__WORK ORDER__
Return, word for word, only the lines of the data below that lie between the line with "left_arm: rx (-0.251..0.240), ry" and the line with "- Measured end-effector", those two lines included.

Records from a data source:
....
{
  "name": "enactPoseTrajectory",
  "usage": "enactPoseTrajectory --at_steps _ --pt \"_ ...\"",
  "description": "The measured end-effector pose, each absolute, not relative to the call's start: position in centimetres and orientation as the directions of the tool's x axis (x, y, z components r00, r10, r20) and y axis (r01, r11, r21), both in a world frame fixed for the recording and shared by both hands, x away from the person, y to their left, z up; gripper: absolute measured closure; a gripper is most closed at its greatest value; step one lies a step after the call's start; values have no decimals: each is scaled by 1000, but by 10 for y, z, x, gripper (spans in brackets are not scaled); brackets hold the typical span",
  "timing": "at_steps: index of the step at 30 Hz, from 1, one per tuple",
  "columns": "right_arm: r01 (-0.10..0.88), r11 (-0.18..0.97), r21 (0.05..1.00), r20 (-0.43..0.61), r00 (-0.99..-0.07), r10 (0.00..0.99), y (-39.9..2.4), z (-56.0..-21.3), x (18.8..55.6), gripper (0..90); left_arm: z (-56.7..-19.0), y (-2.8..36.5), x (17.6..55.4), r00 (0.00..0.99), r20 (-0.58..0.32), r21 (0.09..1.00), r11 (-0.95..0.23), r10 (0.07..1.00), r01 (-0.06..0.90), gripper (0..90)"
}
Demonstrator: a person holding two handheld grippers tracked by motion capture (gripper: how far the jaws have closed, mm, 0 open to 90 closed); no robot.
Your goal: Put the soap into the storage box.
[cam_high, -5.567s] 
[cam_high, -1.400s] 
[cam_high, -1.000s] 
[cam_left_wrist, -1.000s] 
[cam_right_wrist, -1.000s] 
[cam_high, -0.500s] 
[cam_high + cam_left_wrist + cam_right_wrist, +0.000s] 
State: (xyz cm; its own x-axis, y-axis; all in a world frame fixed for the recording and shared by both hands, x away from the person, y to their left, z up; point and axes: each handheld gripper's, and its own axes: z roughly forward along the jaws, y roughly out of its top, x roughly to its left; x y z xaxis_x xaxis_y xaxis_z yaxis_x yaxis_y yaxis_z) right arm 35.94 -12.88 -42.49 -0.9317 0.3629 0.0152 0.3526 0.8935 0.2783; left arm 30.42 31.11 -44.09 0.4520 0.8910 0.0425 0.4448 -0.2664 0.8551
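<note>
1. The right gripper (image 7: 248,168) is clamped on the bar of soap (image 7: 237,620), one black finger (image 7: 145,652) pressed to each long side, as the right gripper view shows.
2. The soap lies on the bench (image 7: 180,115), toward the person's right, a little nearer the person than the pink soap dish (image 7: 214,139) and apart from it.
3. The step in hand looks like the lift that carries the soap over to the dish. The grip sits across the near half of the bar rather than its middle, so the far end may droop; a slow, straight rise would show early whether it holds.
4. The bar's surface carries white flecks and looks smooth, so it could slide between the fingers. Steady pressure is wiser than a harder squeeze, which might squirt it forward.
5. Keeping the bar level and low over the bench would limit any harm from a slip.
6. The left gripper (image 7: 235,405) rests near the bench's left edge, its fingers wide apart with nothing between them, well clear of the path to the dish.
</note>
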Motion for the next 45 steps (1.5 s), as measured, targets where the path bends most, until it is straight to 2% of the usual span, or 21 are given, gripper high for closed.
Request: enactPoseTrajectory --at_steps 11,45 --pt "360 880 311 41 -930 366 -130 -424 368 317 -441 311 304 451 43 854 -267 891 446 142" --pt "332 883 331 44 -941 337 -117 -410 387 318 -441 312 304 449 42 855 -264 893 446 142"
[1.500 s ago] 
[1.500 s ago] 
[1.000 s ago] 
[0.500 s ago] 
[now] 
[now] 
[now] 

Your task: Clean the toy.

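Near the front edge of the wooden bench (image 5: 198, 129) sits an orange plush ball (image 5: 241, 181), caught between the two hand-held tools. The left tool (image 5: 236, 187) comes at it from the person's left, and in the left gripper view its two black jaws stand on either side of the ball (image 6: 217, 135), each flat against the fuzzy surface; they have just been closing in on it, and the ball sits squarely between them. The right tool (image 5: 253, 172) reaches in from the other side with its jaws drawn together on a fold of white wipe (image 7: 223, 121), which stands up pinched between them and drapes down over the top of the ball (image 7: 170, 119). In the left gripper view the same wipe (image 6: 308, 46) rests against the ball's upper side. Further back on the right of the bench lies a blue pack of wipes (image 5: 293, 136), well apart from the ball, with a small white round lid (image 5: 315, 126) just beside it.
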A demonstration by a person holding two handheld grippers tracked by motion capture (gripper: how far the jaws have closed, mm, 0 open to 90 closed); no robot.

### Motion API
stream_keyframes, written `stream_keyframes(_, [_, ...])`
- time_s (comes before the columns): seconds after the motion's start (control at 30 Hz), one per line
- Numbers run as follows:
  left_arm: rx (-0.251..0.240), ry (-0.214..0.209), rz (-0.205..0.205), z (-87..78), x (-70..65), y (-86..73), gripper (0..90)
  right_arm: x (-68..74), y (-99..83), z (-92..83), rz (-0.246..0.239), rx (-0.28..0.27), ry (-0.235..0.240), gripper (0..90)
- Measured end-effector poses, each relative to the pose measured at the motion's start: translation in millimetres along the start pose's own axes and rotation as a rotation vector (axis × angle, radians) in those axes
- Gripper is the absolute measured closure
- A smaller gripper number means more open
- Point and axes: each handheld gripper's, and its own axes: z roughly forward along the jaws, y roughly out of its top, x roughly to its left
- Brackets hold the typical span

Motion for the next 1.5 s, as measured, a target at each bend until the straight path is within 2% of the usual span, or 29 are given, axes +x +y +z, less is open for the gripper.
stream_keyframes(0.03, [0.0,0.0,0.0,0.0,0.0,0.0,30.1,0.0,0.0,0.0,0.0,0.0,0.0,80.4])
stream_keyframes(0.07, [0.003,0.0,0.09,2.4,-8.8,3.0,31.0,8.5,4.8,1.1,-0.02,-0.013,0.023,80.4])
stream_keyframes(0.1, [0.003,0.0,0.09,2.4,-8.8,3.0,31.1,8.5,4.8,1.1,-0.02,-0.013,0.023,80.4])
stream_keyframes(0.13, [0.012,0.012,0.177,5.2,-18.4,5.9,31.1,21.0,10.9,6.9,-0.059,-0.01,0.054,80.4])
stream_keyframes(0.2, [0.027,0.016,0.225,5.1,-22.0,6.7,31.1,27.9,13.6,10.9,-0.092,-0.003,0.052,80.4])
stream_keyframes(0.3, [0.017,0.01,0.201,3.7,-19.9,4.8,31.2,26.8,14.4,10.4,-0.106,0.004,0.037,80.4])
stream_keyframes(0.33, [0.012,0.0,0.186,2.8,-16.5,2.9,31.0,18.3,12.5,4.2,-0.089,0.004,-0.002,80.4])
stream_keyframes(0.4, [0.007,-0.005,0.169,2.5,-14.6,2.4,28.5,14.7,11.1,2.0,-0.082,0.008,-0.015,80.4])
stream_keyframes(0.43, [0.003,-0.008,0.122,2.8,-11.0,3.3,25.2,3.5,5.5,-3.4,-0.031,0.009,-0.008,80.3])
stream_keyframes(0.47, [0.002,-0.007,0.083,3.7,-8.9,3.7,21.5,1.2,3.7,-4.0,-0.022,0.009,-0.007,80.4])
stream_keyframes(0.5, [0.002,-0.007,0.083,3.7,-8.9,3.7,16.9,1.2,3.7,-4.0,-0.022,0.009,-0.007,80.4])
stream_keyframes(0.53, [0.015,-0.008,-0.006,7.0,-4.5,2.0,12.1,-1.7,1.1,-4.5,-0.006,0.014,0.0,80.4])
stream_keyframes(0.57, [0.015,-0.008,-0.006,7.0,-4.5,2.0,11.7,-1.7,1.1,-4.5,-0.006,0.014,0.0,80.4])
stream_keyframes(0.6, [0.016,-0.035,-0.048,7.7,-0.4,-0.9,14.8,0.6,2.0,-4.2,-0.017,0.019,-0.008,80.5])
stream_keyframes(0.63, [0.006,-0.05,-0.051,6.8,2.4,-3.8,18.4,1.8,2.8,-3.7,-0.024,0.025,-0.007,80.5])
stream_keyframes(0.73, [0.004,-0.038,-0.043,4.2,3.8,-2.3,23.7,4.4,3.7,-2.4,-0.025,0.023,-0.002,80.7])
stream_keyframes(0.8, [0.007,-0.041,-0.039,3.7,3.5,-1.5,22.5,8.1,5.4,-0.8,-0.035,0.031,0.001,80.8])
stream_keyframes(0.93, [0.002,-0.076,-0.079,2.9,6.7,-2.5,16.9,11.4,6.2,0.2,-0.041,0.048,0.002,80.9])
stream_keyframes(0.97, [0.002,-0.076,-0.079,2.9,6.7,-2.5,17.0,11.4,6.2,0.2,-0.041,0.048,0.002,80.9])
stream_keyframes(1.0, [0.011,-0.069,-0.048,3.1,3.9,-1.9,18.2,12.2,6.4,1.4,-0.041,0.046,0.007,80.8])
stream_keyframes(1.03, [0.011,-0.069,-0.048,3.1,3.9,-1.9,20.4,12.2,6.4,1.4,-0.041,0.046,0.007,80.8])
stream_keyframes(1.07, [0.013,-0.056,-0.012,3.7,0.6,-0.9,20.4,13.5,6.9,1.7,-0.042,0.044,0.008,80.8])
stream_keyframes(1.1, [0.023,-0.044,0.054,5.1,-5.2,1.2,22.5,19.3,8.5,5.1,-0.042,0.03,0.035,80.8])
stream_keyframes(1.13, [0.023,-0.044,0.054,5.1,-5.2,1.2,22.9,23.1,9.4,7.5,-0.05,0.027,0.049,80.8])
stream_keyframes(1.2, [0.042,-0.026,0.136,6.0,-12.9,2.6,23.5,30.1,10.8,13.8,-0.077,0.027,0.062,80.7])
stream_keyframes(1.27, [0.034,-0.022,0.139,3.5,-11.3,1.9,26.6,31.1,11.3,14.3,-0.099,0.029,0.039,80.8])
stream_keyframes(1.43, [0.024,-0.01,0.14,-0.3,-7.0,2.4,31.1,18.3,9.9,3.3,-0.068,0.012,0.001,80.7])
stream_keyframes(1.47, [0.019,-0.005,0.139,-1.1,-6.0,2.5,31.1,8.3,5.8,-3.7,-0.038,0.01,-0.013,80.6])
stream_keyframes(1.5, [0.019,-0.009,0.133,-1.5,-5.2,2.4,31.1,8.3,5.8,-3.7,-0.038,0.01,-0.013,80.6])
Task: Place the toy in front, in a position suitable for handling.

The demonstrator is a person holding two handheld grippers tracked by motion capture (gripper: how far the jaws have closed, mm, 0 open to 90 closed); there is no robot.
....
__EXERCISE RESPONSE__
  left_arm: rx (-0.251..0.240), ry (-0.214..0.209), rz (-0.205..0.205), z (-87..78), x (-70..65), y (-86..73), gripper (0..90)
  right_arm: x (-68..74), y (-99..83), z (-92..83), rz (-0.246..0.239), rx (-0.28..0.27), ry (-0.235..0.240), gripper (0..90)
- Measured end-effector poses, each relative to the pose measured at the motion's start: translation in millimetres along the start pose's own axes and rotation as a rotation vector (axis × angle, radians) in those axes

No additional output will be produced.